Richard Barron, the elections director of Fulton County, began getting threatening phone calls not long after a Dec 5th rally in Valdosta, Georgia which aired an OAN "report" saying his name.

VICE called Derrick Risner after he made a call on Dec. 31, 2020, saying, "Either you're blind or you’re crooked as f*ck. So figure it out buddy cause which side you gonna be on when the shooting starts brother?"

Risner explained that he got Barron’s number while watching a segment on OANN. "I was watching One American News and they put his phone number on there and they said, ‘Give the man a call.'"

“I stand what I stand behind what I said," he continued. "Ultimately, you know, if you can sit right now in this country today and say that all of that was legal…I don't know. I watch One American News. It's on in the background as we speak. I was never really a Trump supporter. But ultimately, they've turned me into one."
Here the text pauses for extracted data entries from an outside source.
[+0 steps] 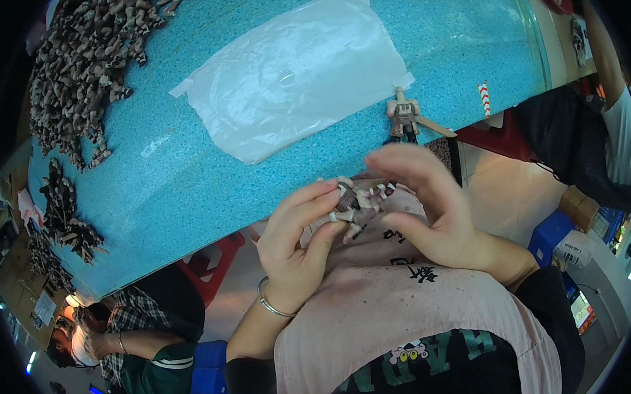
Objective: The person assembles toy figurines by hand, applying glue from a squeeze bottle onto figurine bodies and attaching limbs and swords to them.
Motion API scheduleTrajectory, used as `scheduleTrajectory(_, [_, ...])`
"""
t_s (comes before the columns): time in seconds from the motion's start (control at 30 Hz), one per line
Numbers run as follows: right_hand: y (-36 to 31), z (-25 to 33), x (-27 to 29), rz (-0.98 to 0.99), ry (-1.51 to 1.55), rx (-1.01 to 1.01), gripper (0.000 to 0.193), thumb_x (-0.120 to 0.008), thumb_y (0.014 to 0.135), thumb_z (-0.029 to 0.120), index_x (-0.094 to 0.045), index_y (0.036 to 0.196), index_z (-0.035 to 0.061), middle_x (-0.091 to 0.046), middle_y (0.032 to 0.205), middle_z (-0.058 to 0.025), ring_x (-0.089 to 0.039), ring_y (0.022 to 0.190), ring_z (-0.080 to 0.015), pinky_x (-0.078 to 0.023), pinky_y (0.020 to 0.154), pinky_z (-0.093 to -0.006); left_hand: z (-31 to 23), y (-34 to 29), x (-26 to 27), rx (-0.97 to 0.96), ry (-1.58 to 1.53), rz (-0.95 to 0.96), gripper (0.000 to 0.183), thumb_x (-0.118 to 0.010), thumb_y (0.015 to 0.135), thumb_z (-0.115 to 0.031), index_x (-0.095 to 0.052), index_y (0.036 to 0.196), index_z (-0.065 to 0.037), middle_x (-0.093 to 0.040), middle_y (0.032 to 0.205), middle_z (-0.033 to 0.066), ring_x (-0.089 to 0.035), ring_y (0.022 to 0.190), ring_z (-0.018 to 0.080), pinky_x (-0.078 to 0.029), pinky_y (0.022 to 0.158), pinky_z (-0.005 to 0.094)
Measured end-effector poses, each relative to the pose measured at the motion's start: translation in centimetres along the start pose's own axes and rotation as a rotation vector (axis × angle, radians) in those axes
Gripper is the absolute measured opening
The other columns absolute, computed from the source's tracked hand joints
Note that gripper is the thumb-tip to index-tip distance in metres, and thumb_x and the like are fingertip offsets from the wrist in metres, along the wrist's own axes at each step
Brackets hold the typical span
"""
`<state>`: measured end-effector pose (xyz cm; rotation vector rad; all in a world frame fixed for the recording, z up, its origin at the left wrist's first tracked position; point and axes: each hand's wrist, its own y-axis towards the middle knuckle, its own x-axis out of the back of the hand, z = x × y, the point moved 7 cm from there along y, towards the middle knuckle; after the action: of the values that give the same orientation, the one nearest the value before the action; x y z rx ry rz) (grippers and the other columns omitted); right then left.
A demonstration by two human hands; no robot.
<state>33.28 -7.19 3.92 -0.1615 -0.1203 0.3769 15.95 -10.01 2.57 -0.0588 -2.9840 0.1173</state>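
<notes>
My left hand pinches a small toy figurine between thumb and fingers, just off the table's near edge and in front of my apron. The figurine has pale limbs and grey-brown parts; its finer details are too small to make out. Curved around the figurine's other side, my right hand has its fingers and thumb spread apart. Whether its thumb touches the figurine I cannot tell. Beyond that hand, another figurine lies on the blue tabletop beside a flat tan stick.
A white plastic sheet is taped down mid-table. Many figurines are heaped at the far left, with darker ones nearer. Co-workers sit at left and right. Red stools stand below the table edge.
</notes>
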Motion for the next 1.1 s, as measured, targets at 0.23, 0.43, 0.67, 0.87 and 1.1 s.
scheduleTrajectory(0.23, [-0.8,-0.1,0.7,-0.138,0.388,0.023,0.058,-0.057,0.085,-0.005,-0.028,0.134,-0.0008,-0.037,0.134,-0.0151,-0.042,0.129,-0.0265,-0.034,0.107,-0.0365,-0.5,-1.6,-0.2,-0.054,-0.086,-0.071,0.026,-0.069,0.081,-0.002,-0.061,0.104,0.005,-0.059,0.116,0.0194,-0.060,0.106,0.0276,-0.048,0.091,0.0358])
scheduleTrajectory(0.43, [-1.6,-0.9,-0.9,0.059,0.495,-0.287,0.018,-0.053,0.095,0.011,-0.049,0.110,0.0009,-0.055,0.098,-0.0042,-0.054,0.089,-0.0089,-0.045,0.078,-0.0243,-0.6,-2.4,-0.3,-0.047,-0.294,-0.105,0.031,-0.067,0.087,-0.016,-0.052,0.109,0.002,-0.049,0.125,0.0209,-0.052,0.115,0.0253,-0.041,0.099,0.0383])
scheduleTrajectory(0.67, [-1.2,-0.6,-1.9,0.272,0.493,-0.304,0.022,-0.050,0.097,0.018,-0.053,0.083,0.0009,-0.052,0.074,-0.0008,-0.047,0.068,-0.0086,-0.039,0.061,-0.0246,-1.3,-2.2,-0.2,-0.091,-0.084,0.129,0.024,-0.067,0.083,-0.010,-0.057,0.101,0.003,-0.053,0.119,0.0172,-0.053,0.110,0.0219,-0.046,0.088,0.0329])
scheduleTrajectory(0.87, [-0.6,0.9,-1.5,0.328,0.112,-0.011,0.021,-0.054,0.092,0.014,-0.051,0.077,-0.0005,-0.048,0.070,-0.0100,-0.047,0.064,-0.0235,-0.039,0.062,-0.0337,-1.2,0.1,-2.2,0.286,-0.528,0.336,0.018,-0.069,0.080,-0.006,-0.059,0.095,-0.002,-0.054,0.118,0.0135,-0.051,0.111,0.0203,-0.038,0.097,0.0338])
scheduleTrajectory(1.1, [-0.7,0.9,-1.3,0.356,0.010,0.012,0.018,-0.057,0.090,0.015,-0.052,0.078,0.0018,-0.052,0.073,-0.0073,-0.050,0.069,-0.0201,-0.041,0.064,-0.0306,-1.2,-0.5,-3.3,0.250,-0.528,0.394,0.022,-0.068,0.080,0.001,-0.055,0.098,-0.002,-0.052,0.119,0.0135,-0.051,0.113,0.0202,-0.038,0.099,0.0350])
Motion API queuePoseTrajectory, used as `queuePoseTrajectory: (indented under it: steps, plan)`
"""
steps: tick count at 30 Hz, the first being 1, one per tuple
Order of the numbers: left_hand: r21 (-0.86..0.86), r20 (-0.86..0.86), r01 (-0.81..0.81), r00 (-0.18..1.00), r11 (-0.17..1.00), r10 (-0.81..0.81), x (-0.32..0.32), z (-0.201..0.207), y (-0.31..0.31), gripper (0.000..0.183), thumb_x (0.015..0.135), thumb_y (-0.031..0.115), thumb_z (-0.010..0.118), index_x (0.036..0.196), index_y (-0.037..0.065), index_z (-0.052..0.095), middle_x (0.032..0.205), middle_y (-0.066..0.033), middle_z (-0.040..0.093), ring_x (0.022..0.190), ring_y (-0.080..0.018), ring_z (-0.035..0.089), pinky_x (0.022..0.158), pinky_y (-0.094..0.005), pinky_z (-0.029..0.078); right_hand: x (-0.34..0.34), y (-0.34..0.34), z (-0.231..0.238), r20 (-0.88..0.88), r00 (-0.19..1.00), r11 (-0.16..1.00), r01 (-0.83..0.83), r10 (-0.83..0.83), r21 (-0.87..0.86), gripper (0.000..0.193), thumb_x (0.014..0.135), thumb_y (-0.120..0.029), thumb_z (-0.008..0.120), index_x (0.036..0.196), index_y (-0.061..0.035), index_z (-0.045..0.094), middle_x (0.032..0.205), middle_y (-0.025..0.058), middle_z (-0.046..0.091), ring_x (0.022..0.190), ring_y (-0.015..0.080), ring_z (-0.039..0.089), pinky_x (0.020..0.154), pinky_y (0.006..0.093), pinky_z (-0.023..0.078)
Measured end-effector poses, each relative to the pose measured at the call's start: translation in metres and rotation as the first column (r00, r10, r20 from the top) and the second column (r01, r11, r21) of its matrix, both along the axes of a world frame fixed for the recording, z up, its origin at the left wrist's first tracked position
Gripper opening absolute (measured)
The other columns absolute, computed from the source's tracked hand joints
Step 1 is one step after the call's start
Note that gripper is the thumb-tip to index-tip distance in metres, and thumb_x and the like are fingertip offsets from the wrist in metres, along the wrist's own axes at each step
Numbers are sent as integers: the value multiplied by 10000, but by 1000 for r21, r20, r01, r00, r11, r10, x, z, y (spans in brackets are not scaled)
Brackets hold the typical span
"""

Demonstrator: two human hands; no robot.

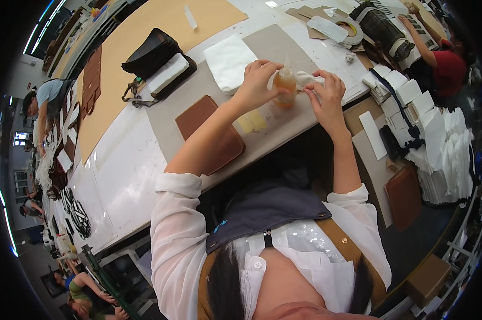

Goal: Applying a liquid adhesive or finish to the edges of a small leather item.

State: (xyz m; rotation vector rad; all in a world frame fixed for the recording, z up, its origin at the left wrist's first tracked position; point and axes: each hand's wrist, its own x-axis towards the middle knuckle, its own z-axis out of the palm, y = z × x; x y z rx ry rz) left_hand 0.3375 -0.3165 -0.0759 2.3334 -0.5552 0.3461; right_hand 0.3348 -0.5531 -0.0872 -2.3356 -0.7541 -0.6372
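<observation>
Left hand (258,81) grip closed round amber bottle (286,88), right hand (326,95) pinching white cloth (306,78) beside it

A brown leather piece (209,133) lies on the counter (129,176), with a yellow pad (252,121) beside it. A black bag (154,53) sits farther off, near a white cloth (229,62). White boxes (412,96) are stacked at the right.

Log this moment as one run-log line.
left hand: grips amber bottle | right hand: holds white cloth at bottle | brown leather piece: on table
</observation>
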Motion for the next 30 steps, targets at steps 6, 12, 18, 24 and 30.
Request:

When asked if he would appear on camera, Risner said "no" because it could jeopardize his personal safety.

John Johnson, his real name, lives in Tennessee and has left messages with threats in the past.

He too called Barron, saying, "We’re watching, Rick."

Johnson has no regrets either.

"I think I'm like every American that watched elections get decided the night of, and then I watched Georgia and a few other key swing states turn into a month-long, dragged out, hiding of information," he said. "When you're a public servant, you've got to be ready to stand up to the scrutiny of people, whether you're a constituent or not."